Regional Lymph Node Dissection as an Additional Treatment Option to Endoscopic Resection for Expanded Indications in Gastric Cancer: a Prospective Cohort Study.

作者信息

Seo Ho Seok, Yoo Han Mo, Jung Yoon Ju, Lee Sung Hak, Park Jae Myung, Song Kyo Young, Jung Eun Sun, Choi Myung-Gyu, Park Cho Hyun

机构信息

Division of Gastrointestinal Surgery, Department of Surgery, Seoul St. Mary's Hospital, College of Medicine, The Catholic University of Korea, Seoul, Korea.

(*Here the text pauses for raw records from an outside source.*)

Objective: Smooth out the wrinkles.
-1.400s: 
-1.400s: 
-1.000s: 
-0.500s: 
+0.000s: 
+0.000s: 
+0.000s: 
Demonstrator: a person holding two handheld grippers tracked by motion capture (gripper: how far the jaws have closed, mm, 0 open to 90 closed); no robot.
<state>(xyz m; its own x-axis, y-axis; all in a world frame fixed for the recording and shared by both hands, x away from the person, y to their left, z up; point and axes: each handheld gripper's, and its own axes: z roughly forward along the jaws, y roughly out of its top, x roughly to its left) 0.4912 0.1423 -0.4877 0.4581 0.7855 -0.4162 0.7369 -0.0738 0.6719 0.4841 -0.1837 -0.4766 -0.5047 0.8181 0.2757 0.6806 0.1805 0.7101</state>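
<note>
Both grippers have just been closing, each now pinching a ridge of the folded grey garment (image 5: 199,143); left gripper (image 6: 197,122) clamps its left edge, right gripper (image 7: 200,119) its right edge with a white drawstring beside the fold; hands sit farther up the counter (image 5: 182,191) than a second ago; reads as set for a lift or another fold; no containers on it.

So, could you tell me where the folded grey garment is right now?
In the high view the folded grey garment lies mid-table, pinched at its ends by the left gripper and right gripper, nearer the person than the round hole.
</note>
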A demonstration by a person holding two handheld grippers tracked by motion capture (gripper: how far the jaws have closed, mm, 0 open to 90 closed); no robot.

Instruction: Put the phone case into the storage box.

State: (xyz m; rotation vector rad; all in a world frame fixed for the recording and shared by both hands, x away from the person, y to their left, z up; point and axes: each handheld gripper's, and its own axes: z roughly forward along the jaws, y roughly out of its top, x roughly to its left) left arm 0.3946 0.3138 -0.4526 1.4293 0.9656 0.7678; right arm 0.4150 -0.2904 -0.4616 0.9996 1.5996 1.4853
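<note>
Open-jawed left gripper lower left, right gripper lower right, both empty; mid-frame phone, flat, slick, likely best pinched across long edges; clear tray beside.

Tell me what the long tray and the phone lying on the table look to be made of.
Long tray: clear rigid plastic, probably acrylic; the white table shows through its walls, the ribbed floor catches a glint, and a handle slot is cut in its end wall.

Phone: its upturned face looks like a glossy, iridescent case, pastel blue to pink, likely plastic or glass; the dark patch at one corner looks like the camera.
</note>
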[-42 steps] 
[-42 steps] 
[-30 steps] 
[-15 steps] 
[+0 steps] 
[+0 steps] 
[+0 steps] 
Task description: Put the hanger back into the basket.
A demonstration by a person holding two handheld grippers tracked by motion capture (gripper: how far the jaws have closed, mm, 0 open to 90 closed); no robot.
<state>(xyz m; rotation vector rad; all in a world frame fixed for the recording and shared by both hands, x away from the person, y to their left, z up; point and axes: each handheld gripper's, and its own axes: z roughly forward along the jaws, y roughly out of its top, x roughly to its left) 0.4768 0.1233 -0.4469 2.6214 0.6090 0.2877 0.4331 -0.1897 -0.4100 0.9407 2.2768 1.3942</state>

Division of Gastrointestinal Surgery, Department of Surgery, Daejeon St. Mary's Hospital, College of Medicine, The Catholic University of Korea, Seoul, Korea.

出版信息

J Gastric Cancer. 2020 Dec;20(4):442-453. doi: 10.5230/jgc.2020.20.e35. Epub 2020 Dec 23.

Abstract

PURPOSE

Expanded indications for endoscopic submucosal dissection (ESD) in early gastric cancer (EGC) remain controversial due to the potential risk of undertreatment after adequate lymph node dissection (LND). Regional LND (RLND) is a novel technique used for limited lymphadenectomy to avoid gastrectomy. This study established the safety and effectiveness of RNLD as an additional treatment option after ESD for expanded indications.

MATERIALS AND METHODS

A total of 69 patients who met the expanded indications for ESD were prospectively enrolled from 2014 to 2017. The tumors were localized using intraoperative esophagogastroduodenoscopy (EGD) before RLND. All patients underwent RLND first, followed by conventional radical gastrectomy with LND. The locations of the preoperative and intraoperative EGD were compared. Pathologic findings of the primary lesion and the RLND status were analyzed.

RESULTS

The concordance rates of tumor location between the preoperative and intraoperative EGD were 79.7%, 76.8%, and 63.8% according to the longitudinal, circumferential, and regional locations, respectively. Of the 4 patients (5.7%) with metastatic LNs, 3 were pathologically classified as beyond the expanded indication for ESD and 1 had a single LN metastasis in the regional lymph node.

CONCLUSIONS

RLND is a safe additional option for the treatment of EGC in patients meeting expanded indications after ESD.

摘要

目的

由于在充分的淋巴结清扫(LND)后存在治疗不足的潜在风险,早期胃癌(EGC)内镜黏膜下剥离术(ESD)的扩展适应证仍存在争议。区域淋巴结清扫(RLND)是一种用于有限淋巴结切除术以避免胃切除术的新技术。本研究确立了RLND作为ESD后针对扩展适应证的一种额外治疗选择的安全性和有效性。

材料与方法

2014年至2017年前瞻性纳入了69例符合ESD扩展适应证的患者。在RLND前通过术中食管胃十二指肠镜检查(EGD)对肿瘤进行定位。所有患者均先接受RLND,随后进行常规根治性胃切除术及LND。比较术前和术中EGD的肿瘤位置。分析原发灶的病理结果及RLND情况。

结果

根据纵向、周向和区域位置,术前和术中EGD的肿瘤位置符合率分别为79.7%、76.8%和63.8%。在4例(5.7%)发生淋巴结转移的患者中,3例病理分类超出ESD扩展适应证范围,1例区域淋巴结有单个淋巴结转移。

结论

对于ESD后符合扩展适应证的EGC患者,RLND是一种安全的额外治疗选择。